▶ _YOUR ASSIGNMENT_: Please write out exactly the lines of the data below from the line holding "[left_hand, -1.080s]" through the line holding "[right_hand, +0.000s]", and leave out the rest.

▶ _AVAILABLE DATA_:

--- START ---

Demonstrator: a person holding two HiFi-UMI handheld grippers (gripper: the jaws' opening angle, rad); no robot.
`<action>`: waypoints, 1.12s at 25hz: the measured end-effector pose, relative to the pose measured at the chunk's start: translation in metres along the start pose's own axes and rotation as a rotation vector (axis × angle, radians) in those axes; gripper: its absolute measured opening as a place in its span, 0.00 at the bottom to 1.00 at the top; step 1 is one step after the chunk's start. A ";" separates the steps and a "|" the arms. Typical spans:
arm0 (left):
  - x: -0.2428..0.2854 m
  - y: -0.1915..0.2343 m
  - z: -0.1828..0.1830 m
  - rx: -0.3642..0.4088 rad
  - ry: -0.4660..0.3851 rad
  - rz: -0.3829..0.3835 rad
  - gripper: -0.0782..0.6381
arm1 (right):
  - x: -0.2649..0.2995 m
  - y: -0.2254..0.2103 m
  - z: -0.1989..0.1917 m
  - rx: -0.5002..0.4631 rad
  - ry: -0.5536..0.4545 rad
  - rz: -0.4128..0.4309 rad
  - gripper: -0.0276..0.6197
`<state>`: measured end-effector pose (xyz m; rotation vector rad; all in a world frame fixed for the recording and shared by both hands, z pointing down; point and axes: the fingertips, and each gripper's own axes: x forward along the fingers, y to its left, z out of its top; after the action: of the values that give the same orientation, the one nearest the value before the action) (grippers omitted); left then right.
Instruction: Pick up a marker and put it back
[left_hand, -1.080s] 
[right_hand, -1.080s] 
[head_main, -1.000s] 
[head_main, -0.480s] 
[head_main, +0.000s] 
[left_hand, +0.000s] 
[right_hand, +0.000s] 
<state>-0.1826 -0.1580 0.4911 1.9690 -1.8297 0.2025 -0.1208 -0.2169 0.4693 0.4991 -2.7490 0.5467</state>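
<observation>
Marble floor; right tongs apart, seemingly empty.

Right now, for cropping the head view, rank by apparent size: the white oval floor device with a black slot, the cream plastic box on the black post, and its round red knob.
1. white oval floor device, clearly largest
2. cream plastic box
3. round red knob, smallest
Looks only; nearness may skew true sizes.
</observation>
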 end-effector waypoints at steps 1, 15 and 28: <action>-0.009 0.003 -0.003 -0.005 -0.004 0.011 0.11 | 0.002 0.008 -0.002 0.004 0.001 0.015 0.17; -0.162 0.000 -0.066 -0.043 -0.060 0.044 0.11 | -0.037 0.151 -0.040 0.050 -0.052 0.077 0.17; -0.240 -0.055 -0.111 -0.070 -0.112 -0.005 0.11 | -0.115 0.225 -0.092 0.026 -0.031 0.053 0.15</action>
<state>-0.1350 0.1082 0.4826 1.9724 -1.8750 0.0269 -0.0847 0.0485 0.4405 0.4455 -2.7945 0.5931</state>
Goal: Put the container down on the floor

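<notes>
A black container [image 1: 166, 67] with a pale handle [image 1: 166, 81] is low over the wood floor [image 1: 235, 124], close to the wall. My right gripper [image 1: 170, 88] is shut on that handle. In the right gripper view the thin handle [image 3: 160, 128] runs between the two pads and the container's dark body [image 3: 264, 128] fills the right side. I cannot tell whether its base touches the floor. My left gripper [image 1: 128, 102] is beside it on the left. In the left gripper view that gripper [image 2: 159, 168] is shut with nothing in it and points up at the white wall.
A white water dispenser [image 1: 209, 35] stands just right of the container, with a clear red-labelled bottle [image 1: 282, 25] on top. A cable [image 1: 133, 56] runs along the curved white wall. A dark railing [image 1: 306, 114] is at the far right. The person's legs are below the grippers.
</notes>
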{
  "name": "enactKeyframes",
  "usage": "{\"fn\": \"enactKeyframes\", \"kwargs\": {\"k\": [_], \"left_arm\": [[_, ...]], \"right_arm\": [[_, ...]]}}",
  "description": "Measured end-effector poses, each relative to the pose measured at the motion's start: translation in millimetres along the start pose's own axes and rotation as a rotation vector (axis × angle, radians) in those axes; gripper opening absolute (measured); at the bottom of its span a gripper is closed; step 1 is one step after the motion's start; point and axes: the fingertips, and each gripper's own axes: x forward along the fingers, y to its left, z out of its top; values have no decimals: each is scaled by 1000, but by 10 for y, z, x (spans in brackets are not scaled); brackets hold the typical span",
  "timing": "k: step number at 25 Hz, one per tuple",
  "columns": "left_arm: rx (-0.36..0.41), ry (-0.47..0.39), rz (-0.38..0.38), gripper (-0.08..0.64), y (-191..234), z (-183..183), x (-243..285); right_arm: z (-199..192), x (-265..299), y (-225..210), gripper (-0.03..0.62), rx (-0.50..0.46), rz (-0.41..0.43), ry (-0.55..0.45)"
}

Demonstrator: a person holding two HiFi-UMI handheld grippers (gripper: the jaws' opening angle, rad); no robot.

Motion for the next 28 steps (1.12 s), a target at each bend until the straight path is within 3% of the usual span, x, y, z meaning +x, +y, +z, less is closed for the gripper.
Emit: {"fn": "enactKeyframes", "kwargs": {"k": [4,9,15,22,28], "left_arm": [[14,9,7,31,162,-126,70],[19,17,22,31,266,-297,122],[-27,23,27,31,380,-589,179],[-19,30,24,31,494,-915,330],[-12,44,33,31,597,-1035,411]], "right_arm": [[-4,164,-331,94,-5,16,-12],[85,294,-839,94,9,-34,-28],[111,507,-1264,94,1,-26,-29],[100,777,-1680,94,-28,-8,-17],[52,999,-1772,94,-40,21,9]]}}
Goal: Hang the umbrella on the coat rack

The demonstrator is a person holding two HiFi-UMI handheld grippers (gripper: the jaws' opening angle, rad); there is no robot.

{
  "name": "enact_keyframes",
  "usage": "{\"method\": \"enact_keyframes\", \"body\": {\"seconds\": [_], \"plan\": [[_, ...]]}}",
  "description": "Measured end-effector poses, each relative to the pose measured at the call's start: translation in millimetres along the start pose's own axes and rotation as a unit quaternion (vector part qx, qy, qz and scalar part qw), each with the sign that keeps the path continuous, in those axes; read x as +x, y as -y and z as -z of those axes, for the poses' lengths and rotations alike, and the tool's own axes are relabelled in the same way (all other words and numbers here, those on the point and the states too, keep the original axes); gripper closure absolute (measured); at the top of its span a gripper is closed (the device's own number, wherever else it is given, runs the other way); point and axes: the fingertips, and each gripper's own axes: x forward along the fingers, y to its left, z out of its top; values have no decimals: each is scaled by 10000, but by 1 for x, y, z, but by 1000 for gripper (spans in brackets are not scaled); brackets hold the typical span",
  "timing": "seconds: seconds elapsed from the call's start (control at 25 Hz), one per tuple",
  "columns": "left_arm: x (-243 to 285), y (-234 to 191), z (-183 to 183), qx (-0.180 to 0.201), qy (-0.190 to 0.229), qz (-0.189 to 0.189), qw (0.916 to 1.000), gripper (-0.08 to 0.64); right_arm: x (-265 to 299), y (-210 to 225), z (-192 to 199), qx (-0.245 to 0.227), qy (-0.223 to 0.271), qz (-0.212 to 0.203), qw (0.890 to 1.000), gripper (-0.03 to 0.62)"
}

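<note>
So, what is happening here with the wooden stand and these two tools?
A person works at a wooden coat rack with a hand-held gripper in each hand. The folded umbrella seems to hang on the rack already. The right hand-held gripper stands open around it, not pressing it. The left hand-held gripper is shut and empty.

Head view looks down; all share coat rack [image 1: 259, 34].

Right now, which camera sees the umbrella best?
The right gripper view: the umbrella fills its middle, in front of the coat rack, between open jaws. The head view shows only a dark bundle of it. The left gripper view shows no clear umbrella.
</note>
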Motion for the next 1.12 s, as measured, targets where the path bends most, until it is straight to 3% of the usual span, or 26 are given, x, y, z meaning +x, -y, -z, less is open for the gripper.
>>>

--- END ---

▶ _REPLY_:
[left_hand, -1.080s] 
[right_hand, -1.080s] 
[head_main, -1.000s] 
[head_main, -0.480s] 
[head_main, +0.000s] 
[left_hand, +0.000s] 
[right_hand, +0.000s] 

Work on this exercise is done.